I thrived on the chaos of the road. New cities, new people. Not to mention, those people were all vying for my attention, my body, my time. It was a rush.

Or at least, it used to be.

The one person I wanted, well, he was always looking elsewhere.

Or rather, he was always focused on business. The next tour, new songs that needed recording, press junkets, photo shoots… Blah, blah, blah.

Not that those things weren’t important, but my dick should be somewhere at the top of that list, right?

Yeah, I was a needy SOB, and I made no apologies for it.

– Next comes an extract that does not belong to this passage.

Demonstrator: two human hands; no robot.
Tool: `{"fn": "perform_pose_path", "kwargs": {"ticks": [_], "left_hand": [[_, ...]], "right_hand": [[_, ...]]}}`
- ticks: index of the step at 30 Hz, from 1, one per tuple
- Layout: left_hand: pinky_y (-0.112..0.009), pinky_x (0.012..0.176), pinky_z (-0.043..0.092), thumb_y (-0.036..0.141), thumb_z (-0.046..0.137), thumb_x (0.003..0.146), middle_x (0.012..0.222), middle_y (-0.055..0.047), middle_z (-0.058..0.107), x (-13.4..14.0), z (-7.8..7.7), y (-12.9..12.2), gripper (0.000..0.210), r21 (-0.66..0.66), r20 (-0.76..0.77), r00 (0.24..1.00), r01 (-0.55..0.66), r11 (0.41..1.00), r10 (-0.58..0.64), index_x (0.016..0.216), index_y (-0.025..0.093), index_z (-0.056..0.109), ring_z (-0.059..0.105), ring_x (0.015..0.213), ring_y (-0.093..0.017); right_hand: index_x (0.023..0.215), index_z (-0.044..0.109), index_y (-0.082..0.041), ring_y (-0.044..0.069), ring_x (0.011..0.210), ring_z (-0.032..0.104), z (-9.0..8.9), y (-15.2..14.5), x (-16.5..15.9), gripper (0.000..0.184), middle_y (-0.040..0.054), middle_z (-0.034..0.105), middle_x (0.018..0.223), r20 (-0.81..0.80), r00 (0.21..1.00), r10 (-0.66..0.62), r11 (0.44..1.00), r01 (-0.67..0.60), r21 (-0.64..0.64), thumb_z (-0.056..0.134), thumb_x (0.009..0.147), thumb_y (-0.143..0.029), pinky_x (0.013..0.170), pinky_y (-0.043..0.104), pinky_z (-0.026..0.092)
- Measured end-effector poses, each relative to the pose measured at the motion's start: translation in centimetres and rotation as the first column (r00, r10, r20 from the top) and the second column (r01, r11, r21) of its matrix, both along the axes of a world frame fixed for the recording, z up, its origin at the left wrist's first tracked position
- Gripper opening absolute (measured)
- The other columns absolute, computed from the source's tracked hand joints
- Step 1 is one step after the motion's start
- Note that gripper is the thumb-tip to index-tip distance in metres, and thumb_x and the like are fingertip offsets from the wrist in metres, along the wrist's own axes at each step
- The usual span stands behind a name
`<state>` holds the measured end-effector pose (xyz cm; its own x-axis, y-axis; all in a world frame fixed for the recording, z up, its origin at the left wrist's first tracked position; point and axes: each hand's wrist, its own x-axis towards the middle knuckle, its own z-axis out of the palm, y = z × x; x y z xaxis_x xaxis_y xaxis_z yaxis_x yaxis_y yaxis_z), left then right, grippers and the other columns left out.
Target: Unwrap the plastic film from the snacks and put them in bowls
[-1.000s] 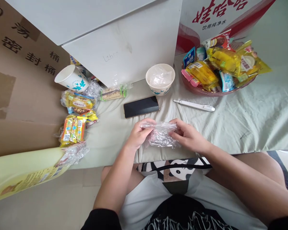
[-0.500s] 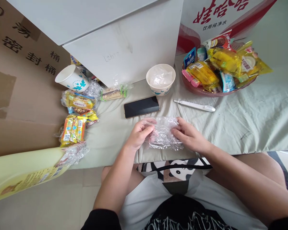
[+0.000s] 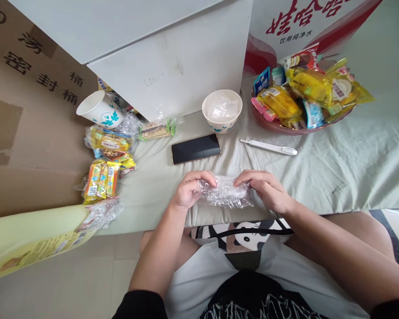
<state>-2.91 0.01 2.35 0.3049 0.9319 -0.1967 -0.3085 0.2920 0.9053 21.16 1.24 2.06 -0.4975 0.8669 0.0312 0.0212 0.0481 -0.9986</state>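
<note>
A crinkled sheet of clear plastic wrap [image 3: 225, 192] is stretched between my two hands near the cloth-covered front edge. My left hand [image 3: 190, 189] grips its left end, fingers bent over the top. At the right end my right hand [image 3: 267, 190] pinches the wrap, with the index finger laid along its upper edge. Just beyond the hands lies a black phone [image 3: 196, 149]. A white slim cutter-like tool [image 3: 269, 146] rests to the right of it. Behind the phone stands a paper bowl [image 3: 222, 126] with clear plastic inside.
At the back right a pink basket [image 3: 286, 129] is heaped with packaged snacks. On the left are a tipped paper cup [image 3: 99, 108], snack packets [image 3: 102, 179] and a pale yellow container [image 3: 36, 235]. White boxes [image 3: 173, 75] and a brown carton [image 3: 29, 133] border the surface.
The wrap's top edge has come down toward me and it is now a narrower, folded bundle. Both hands have curled their fingers over its upper edge.
</note>
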Motion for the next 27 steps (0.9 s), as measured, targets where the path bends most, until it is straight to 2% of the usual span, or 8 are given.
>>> {"fn": "perform_pose_path", "kwargs": {"ticks": [4,7,11,13,16,17,23,27], "left_hand": [[-0.034,0.069,0.048,0.05,0.058,0.083,0.074,-0.009,0.071,-0.1,0.0,-0.1,0.04,0.055,-0.197,0.978,0.079,0.995,-0.067,0.069,0.016,0.073,0.065,0.072,-0.021],[-0.029,0.067,0.047,0.036,0.066,0.082,0.078,-0.005,0.07,0.2,-0.2,-0.1,0.019,0.075,-0.443,0.89,0.152,0.986,-0.103,0.078,0.018,0.071,0.063,0.071,-0.017],[-0.026,0.066,0.051,0.022,0.06,0.082,0.096,-0.004,0.07,0.5,-0.9,-0.2,0.022,0.237,-0.55,0.824,-0.001,0.971,0.135,0.104,0.021,0.065,0.067,0.077,-0.015],[-0.028,0.071,0.054,0.018,0.059,0.082,0.099,-0.005,0.067,0.5,-1.3,-0.3,0.019,0.509,-0.558,0.703,-0.132,0.851,0.442,0.1,0.021,0.063,0.068,0.086,-0.017],[-0.029,0.07,0.053,0.012,0.06,0.082,0.082,-0.001,0.059,0.8,-1.4,-0.9,0.01,0.878,-0.368,0.471,-0.108,0.467,0.802,0.083,0.022,0.057,0.062,0.079,-0.016],[-0.029,0.069,0.052,0.012,0.06,0.083,0.08,-0.001,0.057,1.0,-1.4,-1.0,0.011,0.911,-0.334,0.461,-0.064,0.406,0.822,0.083,0.022,0.056,0.061,0.076,-0.016],[-0.04,0.091,0.056,0.041,0.058,0.095,0.125,-0.014,0.065,2.9,-1.4,-1.5,0.038,0.674,-0.575,0.75,0.208,0.709,0.327,0.126,0.02,0.058,0.065,0.112,-0.026],[-0.033,0.079,0.055,0.043,0.057,0.097,0.106,-0.01,0.072,3.3,-1.2,-1.8,0.028,0.544,-0.524,0.834,0.172,0.821,0.173,0.112,0.02,0.065,0.068,0.092,-0.022]], "right_hand": [[0.073,0.073,-0.019,0.018,0.064,0.061,0.1,0.0,-0.3,0.044,0.0071,0.07,0.071,0.101,0.991,-0.09,0.996,0.09,0.006,0.049,0.096,-0.048,0.062,0.032,0.045],[0.074,0.067,-0.019,0.014,0.055,0.05,0.1,-0.1,-0.7,0.03,0.0011,0.06,0.061,0.252,0.958,-0.136,0.989,0.146,-0.023,0.061,0.089,-0.044,0.055,0.029,0.039],[0.112,0.061,-0.02,0.011,0.055,0.051,-0.3,-0.2,-1.1,0.035,-0.001,0.064,0.079,0.285,0.938,-0.196,0.976,0.216,-0.04,0.068,0.08,-0.033,0.056,0.027,0.041],[0.113,0.058,-0.02,0.013,0.061,0.056,-0.5,-0.2,-1.1,0.038,0.0005,0.065,0.085,0.265,0.937,-0.228,0.969,0.246,-0.036,0.068,0.078,-0.031,0.058,0.028,0.044],[0.089,0.058,-0.022,0.015,0.068,0.059,-0.5,-0.1,-1.1,0.014,0.0006,0.063,0.077,0.279,0.923,-0.266,0.963,0.27,0.025,0.066,0.081,-0.03,0.063,0.028,0.044],[0.083,0.056,-0.022,0.015,0.069,0.059,-0.6,-0.2,-1.1,0.011,0.001,0.063,0.077,0.279,0.923,-0.266,0.963,0.265,0.043,0.065,0.082,-0.029,0.064,0.028,0.044],[0.081,0.053,-0.021,0.013,0.067,0.054,-0.6,-1.1,-1.6,0.013,-0.0001,0.061,0.076,0.128,0.991,0.037,0.998,-0.044,0.054,0.061,0.089,-0.028,0.063,0.027,0.043],[0.091,0.056,-0.021,0.015,0.076,0.061,-0.5,-1.3,-1.5,0.015,0.003,0.064,0.084,-0.035,0.991,0.132,0.991,-0.132,-0.002,0.055,0.097,-0.034,0.07,0.029,0.051]]}}
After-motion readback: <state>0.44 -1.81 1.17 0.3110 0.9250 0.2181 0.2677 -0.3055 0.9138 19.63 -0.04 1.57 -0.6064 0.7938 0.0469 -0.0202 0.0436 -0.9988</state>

And for a long time now, there was only one dick that my dick was interested in.

Van.

Our intense chemistry was a real thing. To me, at least.

We bickered over a lot of things. And it was never just a one-off. Our arguments were well-known in the band and with our record label. I was confrontational by nature, and I just loved riling Van up.

Most of all, I wanted his attention. And for him to recognize the fire that he’d lit within me.

I didn’t know exactly when it happened or why, but over the past twelve months, Van was the only man I wanted.

I know, I know, mixing business with pleasure would be stupid.

I knew it, and Van sure as hell knew it. He probably had something in his contract to that effect—you know, thou shalt not fuck band members.

Having sex with my manager would be like handing me a match and a full gallon of gasoline. I’d enjoy the heat, but there would be hell to pay when the smoke cleared.

Still, the dick wants what the dick wants.

“Van,” I repeated again.

Finally, reluctantly, he looked up at me.

Deep-set denim blues stared back at me, and I forced myself not to react. Not to say something hot and flirty or downright filthy. It wasn’t easy.

Those were the eyes I dreamt about.

The ones I used as inspiration when I was on stage, fucking the mic.

The ones that haunted my every waking hour.

He’d come into my life, the band’s life, and I had never been the same.

He was a great manager, a good friend, and a decent guitar player in his own right. But his real talent came in the form of songwriting. He wrote under the pen name Corley Hewitt.

I was the only one in the band who knew about his secret side gig. But I never said anything to Van, though. I pretended not to know. Some people preferred to work in the background, not on center stage, and I could respect that.

Van understood the music business, including temperamental musicians like me and our insane life. He was the kind of guy who took charge of a chaotic situation and turned it into a beautiful symphony.

I’d had a hard-on for him for what felt like forever, and things were only getting worse.

This past year, he’d taken to ignoring me more and more. Barely looked at me when he had to. And always with that professional distance in place.

It made my temper run as hot as my desire.

And can you blame me? Van was not only smart and talented but gorgeous, with a sleek undercut, a sexy dimple in his left cheek, and a chiseled jawline covered in the perfect amount of dark scruff.

I loved a natural man.

Too many times, I imagined how his beard would feel against my thighs, my taint, my hole.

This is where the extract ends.